_ABOUT THIS EXERCISE_. The data below should be restated word for word, with every picture omitted.

_PROVIDED DATA_.
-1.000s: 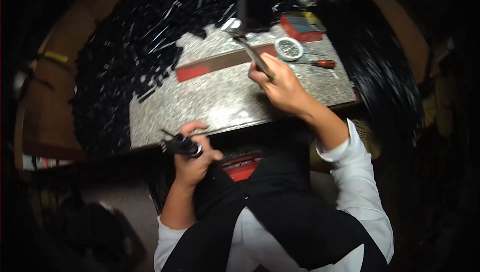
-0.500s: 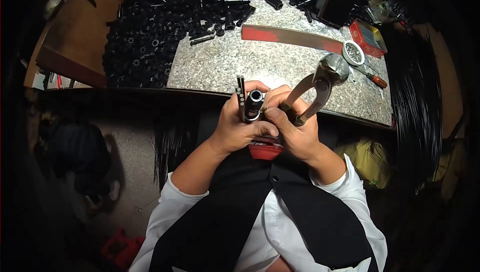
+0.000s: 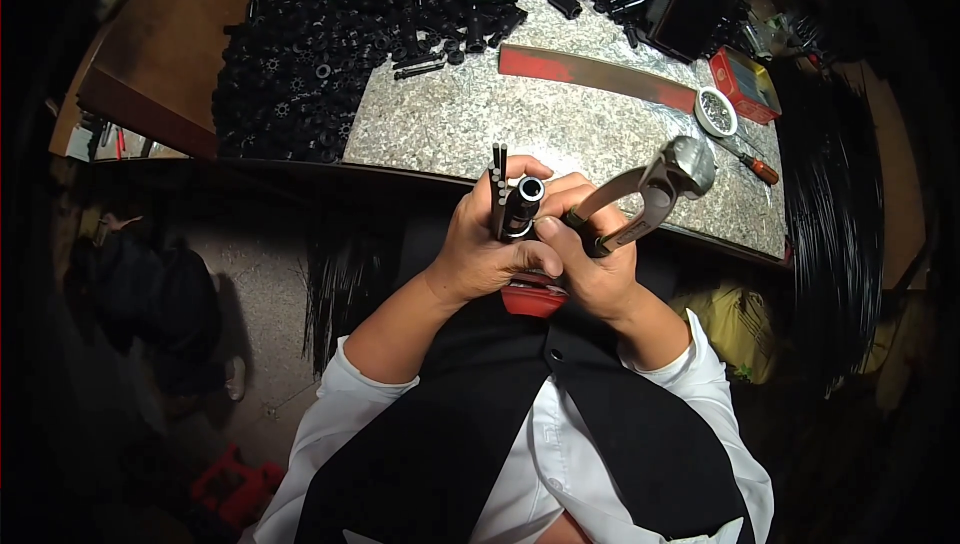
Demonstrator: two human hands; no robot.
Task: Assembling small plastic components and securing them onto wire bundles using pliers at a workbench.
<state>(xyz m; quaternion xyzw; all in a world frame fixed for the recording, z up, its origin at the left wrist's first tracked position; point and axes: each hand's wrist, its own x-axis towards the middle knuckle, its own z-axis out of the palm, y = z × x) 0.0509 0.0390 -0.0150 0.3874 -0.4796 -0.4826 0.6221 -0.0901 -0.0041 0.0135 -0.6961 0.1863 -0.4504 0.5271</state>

_RESPONSE BOX_.
-1.000s: 
-0.500s: 
+0.000s: 
Demonstrator: two human hands; no robot.
Task: Assembling small plastic components and securing them onto wire bundles using pliers at a workbench.
<state>(xyz m; quaternion xyzw; all in a world frame fixed for the recording, z up, its origin at the left wrist's first tracked position; point and axes: each hand's wrist, its own x-axis towards the middle knuckle, its own z-axis out of the palm, y = z × x) 0.0509 0.0390 -0.0150 0.3874 -0.4796 -0.4826 0.6221 -0.0901 -0.0041 0.0135 -0.6961 0.1863 -0.4504 0.5271</state>

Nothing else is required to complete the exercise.